> _What needs to be done_:
Keep each line of the material that includes "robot", and leave out the rest.

> _Data shown_:
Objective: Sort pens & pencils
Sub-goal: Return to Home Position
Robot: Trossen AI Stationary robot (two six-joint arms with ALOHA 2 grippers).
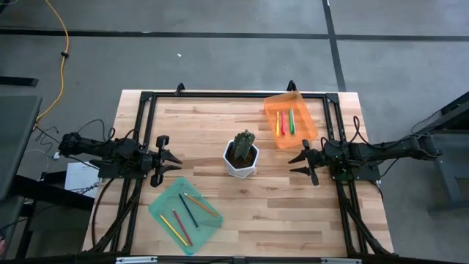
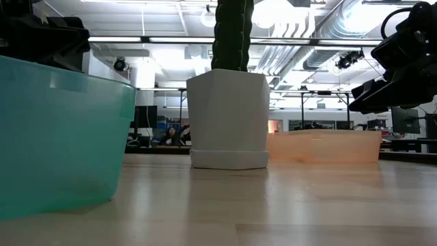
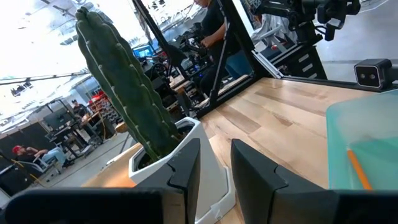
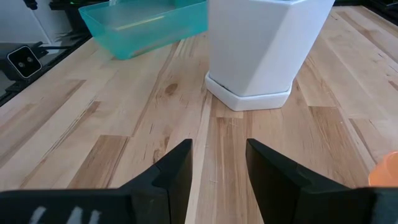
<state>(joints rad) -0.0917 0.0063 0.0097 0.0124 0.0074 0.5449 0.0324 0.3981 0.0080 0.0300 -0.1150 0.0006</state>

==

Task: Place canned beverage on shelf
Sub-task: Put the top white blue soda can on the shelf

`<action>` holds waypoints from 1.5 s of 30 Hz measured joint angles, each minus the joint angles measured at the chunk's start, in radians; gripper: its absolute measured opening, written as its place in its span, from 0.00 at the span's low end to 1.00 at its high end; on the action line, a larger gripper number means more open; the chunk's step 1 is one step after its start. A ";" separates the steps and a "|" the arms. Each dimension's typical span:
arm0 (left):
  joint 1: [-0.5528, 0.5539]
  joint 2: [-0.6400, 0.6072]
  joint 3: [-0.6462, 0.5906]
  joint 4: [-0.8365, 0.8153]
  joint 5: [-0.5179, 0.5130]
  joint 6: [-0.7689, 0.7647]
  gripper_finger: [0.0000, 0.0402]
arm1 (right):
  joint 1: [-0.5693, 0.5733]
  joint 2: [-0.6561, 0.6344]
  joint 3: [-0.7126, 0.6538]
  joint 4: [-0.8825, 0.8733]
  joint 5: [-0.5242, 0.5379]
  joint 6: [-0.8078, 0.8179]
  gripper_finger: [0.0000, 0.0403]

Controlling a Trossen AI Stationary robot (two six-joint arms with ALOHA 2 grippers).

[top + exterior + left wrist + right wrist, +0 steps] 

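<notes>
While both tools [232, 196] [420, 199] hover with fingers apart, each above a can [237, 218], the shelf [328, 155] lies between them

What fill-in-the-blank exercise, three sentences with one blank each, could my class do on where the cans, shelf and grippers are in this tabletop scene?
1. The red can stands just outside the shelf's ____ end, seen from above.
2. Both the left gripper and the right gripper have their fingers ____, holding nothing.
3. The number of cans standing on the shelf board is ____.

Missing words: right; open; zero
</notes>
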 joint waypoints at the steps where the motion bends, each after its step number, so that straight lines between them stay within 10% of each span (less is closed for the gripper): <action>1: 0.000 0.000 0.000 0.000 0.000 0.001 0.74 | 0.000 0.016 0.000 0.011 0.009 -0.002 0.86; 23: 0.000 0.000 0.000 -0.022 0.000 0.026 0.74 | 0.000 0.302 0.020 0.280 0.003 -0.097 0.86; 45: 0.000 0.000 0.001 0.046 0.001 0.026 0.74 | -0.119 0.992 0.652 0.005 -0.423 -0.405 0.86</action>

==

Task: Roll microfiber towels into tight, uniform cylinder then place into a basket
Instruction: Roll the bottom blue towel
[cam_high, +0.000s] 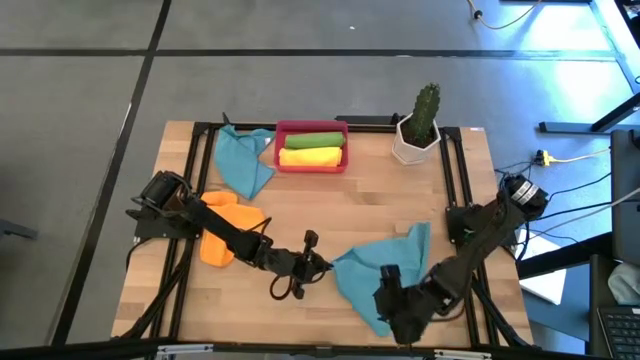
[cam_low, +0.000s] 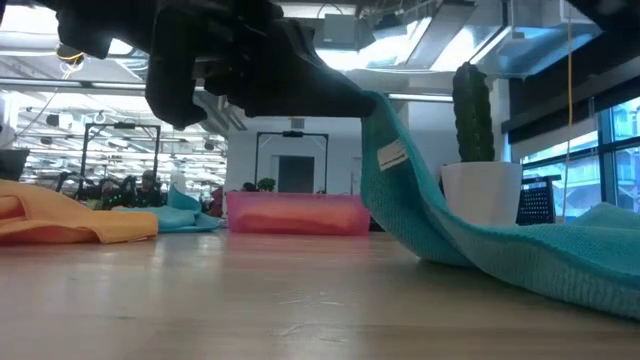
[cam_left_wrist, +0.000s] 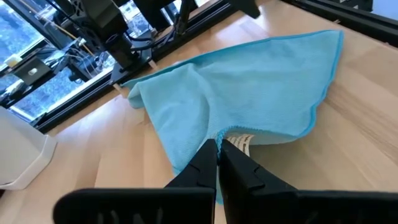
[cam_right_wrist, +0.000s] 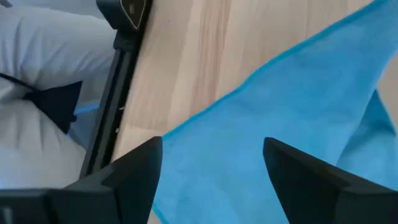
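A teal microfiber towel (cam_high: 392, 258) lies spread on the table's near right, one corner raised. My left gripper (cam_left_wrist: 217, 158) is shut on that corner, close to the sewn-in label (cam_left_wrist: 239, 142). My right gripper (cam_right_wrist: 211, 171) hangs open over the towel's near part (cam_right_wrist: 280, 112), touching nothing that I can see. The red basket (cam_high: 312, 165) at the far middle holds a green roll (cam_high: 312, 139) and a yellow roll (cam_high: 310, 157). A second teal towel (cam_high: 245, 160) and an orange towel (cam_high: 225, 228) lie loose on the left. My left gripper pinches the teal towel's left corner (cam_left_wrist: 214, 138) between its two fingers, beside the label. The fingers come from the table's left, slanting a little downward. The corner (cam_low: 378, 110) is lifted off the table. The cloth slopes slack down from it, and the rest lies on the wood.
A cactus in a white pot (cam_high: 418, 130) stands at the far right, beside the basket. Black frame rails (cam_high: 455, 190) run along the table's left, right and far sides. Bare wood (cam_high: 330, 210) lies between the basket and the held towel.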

> _Response_:
Robot: Trossen AI Stationary robot (two six-joint arms with ALOHA 2 grippers).
Controlling a Trossen AI Stationary robot (two six-joint arms with ALOHA 2 grippers).

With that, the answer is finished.